ACTION ITEM:
Would you please output only the lines from the one containing "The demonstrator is" through the end of the entries below, exactly as written?
═════ RECORDS TO PROCESS ═════
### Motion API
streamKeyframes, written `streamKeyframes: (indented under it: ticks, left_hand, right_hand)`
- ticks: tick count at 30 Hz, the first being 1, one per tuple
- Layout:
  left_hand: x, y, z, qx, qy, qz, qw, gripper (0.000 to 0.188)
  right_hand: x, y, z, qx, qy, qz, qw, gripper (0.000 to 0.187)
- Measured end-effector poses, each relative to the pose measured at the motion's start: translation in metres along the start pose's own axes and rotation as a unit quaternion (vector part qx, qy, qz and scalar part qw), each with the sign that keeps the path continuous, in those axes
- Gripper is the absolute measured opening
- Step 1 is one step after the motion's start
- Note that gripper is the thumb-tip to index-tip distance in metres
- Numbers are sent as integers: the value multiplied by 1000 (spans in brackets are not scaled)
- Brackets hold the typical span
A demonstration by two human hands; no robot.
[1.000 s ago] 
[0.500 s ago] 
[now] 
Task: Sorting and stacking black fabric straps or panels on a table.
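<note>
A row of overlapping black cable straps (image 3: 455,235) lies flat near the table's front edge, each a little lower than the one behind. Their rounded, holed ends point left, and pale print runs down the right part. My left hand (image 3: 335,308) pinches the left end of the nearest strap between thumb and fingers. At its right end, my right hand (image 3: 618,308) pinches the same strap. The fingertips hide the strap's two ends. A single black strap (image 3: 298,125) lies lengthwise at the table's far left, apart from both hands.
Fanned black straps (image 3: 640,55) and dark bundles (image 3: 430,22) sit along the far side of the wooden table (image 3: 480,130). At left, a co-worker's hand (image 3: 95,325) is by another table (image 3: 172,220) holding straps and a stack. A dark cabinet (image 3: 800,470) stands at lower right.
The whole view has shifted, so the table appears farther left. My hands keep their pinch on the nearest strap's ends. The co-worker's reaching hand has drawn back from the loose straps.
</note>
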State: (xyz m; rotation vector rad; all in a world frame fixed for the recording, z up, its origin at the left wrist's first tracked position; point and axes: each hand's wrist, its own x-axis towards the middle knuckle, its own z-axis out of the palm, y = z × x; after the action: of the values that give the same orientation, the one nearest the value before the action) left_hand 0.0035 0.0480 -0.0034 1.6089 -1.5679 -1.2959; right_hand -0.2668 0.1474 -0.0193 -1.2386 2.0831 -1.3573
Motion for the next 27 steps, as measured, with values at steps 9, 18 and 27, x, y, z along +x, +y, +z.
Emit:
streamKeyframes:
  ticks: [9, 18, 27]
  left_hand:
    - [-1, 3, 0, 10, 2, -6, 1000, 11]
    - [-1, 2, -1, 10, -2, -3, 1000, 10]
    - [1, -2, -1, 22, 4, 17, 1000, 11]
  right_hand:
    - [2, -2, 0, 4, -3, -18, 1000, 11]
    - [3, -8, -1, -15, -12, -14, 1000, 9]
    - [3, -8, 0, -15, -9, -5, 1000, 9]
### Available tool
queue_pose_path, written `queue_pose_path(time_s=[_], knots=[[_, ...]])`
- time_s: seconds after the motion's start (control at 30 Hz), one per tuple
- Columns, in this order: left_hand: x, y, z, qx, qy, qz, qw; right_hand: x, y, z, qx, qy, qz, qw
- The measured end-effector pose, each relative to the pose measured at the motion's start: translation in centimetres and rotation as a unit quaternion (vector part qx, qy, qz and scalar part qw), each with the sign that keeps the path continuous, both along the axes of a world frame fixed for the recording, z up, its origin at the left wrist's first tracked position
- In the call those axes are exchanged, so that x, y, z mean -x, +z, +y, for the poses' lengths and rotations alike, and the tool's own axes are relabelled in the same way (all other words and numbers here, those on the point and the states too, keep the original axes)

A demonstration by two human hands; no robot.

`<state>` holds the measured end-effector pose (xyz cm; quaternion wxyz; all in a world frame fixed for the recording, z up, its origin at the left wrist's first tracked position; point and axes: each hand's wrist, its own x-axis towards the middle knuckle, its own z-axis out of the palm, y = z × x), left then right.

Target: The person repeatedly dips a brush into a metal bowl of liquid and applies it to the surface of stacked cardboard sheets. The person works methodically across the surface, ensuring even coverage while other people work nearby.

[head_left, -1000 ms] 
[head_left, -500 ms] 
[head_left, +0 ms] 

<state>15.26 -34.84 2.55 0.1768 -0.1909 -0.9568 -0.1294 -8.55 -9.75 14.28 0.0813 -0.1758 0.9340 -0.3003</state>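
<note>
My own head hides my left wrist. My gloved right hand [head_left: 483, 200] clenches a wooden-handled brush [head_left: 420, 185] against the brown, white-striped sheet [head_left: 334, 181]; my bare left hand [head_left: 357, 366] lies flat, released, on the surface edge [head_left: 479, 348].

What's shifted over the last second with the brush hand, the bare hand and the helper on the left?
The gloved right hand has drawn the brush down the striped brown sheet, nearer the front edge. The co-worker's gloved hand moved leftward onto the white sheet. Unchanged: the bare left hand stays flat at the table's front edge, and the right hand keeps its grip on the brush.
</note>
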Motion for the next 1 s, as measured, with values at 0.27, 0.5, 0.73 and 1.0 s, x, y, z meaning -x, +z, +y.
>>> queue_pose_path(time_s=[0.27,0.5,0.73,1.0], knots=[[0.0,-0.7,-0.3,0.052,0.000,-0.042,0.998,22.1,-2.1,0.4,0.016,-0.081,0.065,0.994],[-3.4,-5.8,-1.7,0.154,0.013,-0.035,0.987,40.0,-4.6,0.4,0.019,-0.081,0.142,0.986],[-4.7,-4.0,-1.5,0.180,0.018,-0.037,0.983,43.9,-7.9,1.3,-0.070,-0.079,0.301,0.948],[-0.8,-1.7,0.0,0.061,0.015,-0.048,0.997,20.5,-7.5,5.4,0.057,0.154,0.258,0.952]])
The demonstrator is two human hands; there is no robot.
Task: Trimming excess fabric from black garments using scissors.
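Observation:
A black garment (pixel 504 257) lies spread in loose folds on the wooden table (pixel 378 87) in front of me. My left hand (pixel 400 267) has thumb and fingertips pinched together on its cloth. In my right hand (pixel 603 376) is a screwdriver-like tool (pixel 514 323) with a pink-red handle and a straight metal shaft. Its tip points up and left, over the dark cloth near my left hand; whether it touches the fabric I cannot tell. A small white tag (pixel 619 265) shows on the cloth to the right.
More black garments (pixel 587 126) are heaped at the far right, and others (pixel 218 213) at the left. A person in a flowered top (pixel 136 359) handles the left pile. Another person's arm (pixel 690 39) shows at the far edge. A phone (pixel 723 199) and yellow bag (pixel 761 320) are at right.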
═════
OUTPUT:
The demonstrator is two human hands; there is no robot.
Task: Trimming excess fabric from black garments using scissors.
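Observation:
A black garment (pixel 504 257) lies spread in loose folds on the wooden table (pixel 378 87) in front of me. My left hand (pixel 400 267) has thumb and fingertips pinched together on its cloth. In my right hand (pixel 603 376) is a screwdriver-like tool (pixel 514 323) with a pink-red handle and a straight metal shaft. Its tip points up and left, over the dark cloth near my left hand; whether it touches the fabric I cannot tell. A small white tag (pixel 619 265) shows on the cloth to the right.
More black garments (pixel 587 126) are heaped at the far right, and others (pixel 218 213) at the left. A person in a flowered top (pixel 136 359) handles the left pile. Another person's arm (pixel 690 39) shows at the far edge. A phone (pixel 723 199) and yellow bag (pixel 761 320) are at right.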

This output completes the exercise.